Bioethics Forum Essay
Making Vaccine Appointments Is Tearing Us Apart
The Covid-19 vaccine rollout is currently a hub of individual, sociopolitical, and ethical activity. As we watch the numbers of daily doses administered rising, we may feel engaged in a successful, miraculous scientific project that will help end the yearlong nightmare that is this pandemic. President Biden sees it as a focus of national unity and urges everyone to get vaccinated as a civic duty. Unfortunately, the on-the-ground experience of trying to get vaccinated often feels more like a war of all against all. Under such competitive and stressful conditions, vaccine seekers are primed to become hostile toward important efforts to assure that vaccine distribution is done in a way that is fair and equitable. We should take lessons from this pandemic to improve future systems that distribute scarce resources so that they foster rather than undermine social virtues.
The amount of individual activity focused on securing appointments is enormous. Day after day, millions of Americans who believe that they are eligible for vaccination go online and check multiple websites and repeatedly attempt, usually in vain, to make appointments. Depending on the locale, they are checking the websites of local health systems, state and county government sites, pharmacy web pages, and other sources. They may enter preliminary information that does an initial eligibility screen and then get a message that there are no appointments available. If they are lucky, they get a message telling them that an appointment is available and asking for additional information. In the short time it takes to enter that information, the appointment is usually gone. Of course, eligible residents repeating this process many times may receive an appointment in the coming days or weeks. But this process produces significant anxiety and frustration across the nation as it creates the experience of competing against everyone else to get into the metaphorical lifeboat.
Most states have tried to create a reasonable prioritization system that gives first shot at a vaccine to workers who are essential to the health care system and critical social infrastructure in addition to those at the highest medical risk from the pandemic. But risk has turned out to be an evolving category as new data is acquired and advocates set forth persuasive arguments for inclusion of additional comorbidity categories. This has led to elected officials moving more categories of persons up the prioritization ranking based on a plausible case and the political peril of denying sizable constituencies. This only increases the competition for appointments on the websites.
Moreover, public health officials, bioethicists, and many policymakers have been concerned with mitigating the effects of structural inequities that disadvantage people of color. Several strategies have been employed, including limiting vaccination appointments at some sites to residents of underserved areas. This seems to be a commendable strategy since it mirrors the easily understandable concept of allocating resources to each community. Of course, it can go terribly wrong as when there is a suspicion that some communities are getting resources because they are politically favored, as has occurred in a high-profile case in Florida.
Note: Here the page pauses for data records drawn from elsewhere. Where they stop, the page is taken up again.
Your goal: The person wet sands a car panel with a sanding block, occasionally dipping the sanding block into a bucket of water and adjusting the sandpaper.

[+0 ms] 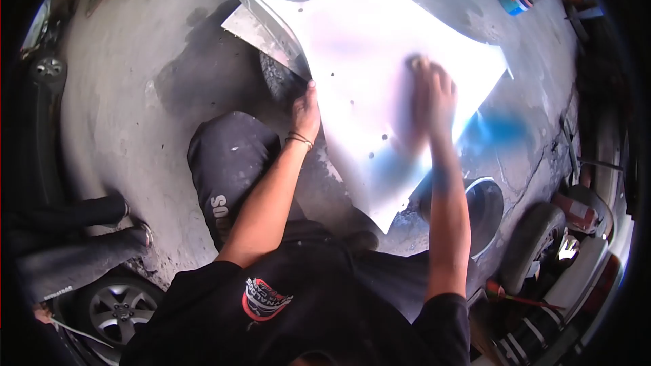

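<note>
A glossy white car body panel (359, 47) with a round opening near its top left lies slanted in front of me. My left hand (306, 116) grips its left edge, thumb on top and fingers mostly out of sight beneath. On the panel's right part, my right hand (436, 98) presses down with bent fingers, blurred by motion. Something small and dark shows at its fingertips, but I cannot make out what it is. Under the panel's left side a black tire (277, 78) is partly visible. Strong glare washes out much of the panel's surface.
A bucket (489, 220) stands beside my right forearm. Beyond the panel, a blue-and-white can (515, 1) is on the concrete floor. A loose tire (532, 247) and car parts crowd the right side. At left are another person's legs (88, 237) and a car wheel (121, 310).
</note>
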`<state>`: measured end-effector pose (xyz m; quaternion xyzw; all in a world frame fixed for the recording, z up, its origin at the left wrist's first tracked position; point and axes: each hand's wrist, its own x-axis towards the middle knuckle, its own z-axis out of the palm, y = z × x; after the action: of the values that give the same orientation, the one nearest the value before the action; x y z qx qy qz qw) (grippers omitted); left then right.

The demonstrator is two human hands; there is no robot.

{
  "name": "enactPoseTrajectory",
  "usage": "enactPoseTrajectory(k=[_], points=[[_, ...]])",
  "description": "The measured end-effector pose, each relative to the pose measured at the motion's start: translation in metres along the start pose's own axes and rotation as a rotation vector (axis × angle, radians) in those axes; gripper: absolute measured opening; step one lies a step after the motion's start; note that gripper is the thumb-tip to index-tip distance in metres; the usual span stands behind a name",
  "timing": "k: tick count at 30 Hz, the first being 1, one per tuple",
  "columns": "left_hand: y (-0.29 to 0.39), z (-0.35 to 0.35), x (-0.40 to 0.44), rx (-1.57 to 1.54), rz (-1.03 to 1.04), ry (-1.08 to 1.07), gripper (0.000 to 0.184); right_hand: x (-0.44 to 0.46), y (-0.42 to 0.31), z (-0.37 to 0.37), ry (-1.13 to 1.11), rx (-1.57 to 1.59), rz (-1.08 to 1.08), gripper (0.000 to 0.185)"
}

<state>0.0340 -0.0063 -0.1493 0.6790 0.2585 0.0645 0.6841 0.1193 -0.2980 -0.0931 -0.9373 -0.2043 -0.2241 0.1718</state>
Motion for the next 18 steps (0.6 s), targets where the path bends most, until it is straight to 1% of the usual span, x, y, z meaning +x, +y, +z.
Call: enactPoseTrajectory(k=[1, 2, 4, 6, 7, 8, 9, 10, 12, 14, 15, 16, 18], points=[[0.001, 0.001, -0.001, 0.032, 0.028, 0.027, 0.072, -0.013, -0.022, -0.026, 0.014, -0.057, -0.161, 0.046], [0.006, 0.004, -0.001, 0.019, 0.02, 0.032, 0.072, -0.04, -0.023, -0.029, -0.002, -0.048, -0.216, 0.049], [0.013, 0.006, -0.005, 0.011, 0.043, 0.063, 0.072, -0.058, -0.049, -0.049, -0.07, -0.1, -0.206, 0.054], [0.004, -0.001, 0.0, 0.044, 0.0, 0.043, 0.072, -0.041, -0.028, -0.03, -0.071, -0.012, -0.244, 0.051], [0.0, -0.001, 0.004, 0.078, -0.023, 0.007, 0.071, -0.019, -0.025, -0.028, -0.055, -0.017, -0.202, 0.045], [0.002, -0.003, 0.008, 0.077, -0.013, 0.001, 0.071, 0.007, -0.012, -0.006, -0.017, -0.127, -0.191, 0.043], [0.002, -0.007, 0.006, 0.087, 0.024, -0.023, 0.071, 0.031, -0.013, 0.005, -0.007, -0.015, -0.063, 0.043], [0.002, -0.007, 0.003, 0.095, 0.058, -0.043, 0.071, 0.048, -0.033, -0.005, -0.042, -0.016, 0.056, 0.041], [-0.007, -0.008, 0.002, 0.101, 0.08, -0.031, 0.07, 0.015, 0.0, 0.021, -0.089, -0.058, -0.008, 0.041], [0.003, -0.002, 0.002, 0.047, 0.135, 0.007, 0.07, -0.048, -0.014, -0.023, -0.038, -0.091, -0.289, 0.042], [0.002, -0.004, 0.002, 0.047, 0.104, -0.046, 0.07, -0.073, -0.042, -0.068, -0.18, -0.083, -0.211, 0.041], [0.005, -0.006, 0.002, 0.042, 0.099, -0.047, 0.07, -0.08, -0.066, -0.104, -0.31, -0.074, -0.132, 0.041], [0.011, -0.009, -0.001, 0.125, -0.005, -0.114, 0.07, -0.084, -0.071, -0.123, -0.325, -0.019, -0.107, 0.041]])
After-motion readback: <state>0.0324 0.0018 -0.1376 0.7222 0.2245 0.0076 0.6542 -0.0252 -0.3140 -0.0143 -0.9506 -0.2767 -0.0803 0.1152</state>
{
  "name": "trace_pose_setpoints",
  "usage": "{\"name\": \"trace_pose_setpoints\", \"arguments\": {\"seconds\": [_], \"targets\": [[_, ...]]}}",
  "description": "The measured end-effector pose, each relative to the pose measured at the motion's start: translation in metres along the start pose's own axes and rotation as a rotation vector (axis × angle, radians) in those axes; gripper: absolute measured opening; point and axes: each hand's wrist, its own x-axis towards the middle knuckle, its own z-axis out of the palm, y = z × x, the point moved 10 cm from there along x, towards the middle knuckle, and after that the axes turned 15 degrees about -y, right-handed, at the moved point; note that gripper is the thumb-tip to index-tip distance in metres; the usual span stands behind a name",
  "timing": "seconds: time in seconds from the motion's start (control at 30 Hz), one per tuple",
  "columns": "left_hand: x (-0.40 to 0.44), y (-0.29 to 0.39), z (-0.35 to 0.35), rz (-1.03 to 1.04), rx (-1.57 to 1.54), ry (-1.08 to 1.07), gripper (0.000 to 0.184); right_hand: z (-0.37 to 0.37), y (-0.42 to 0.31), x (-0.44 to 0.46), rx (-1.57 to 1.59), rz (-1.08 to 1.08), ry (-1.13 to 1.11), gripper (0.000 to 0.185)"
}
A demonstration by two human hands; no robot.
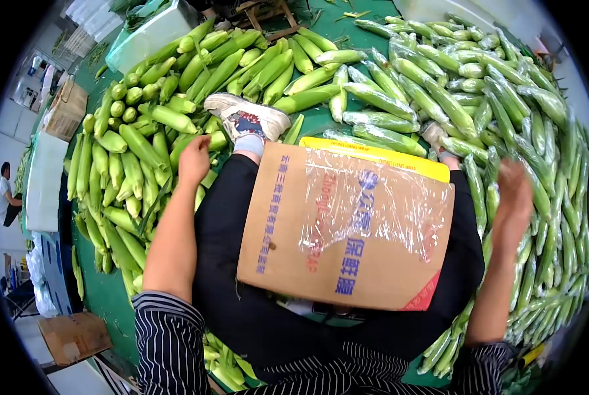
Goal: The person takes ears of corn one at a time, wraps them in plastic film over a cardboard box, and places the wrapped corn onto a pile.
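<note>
On my lap rests a cardboard box (pixel 294 224) with clear cling film stretched over its top and a yellow strip (pixel 380 158) along the far edge. My left hand (pixel 195 158) is at the near side of a pile of unwrapped green corn ears (pixel 136 148). Its fingers are bent down and partly hidden, so whether they grip an ear is unclear. Over on the right, my right hand (pixel 515 194) is smeared by motion above corn ears wrapped in clear film (pixel 439 99). Nothing can be made out in it.
Wrapped ears are heaped along the whole right side on a green floor (pixel 103 289). A white foam box (pixel 153 39) stands behind the unwrapped pile. Cardboard boxes (pixel 76 337) and a seated person (pixel 8 195) are at the left. My shoe (pixel 245 118) touches the corn.
</note>
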Motion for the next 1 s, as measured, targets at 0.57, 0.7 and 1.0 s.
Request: {"name": "trace_pose_setpoints", "arguments": {"seconds": [0.57,0.7,1.0], "targets": [[0.021,-0.044,0.009,-0.195,0.411,-0.104,0.061,0.119,0.017,-0.132,-0.597,0.107,-0.226,0.032],[0.008,0.021,-0.066,0.195,-0.219,0.234,0.067,0.099,-0.010,-0.144,-0.756,-0.119,-0.094,0.053],[-0.205,0.394,0.122,0.739,0.161,-0.437,0.059,0.118,-0.001,-0.134,-0.776,-0.138,-0.490,0.026]]}}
Even more disconcerting is the possibility that efforts to ameliorate structural inequities could produce a backlash. By creating a sense of heightened competition and fostering “vaccine envy,” the current system plays into the tendency of white Americans to see themselves as engaged in a zero-sum game and reject attempts at equity. Incidents such as recently occurred in Chicago–where a mass vaccine site at the United Center was initially advertised as open to all Illinois residents, but then accepted appointments only from Chicago city residents and later served residents from particular zip codes–is a case study in how to produce resentment toward an equity initiative.
So, what do we do? The current situation may be beyond repair, and we simply must hope that the increasing supply of vaccine meets the demand before too much additional damage is done to the social fabric. But the takeaway lesson is that the particulars of an implementation system that distributes scarce resources should be considered at least as important as the ethical principles on which the system is premised. This is a difficult lesson for many policymakers and academics who work mainly at higher levels of generality and whose thinking is more suited to the “lifeboat ethics” framework of prioritization lists than to devising user-friendly interfaces.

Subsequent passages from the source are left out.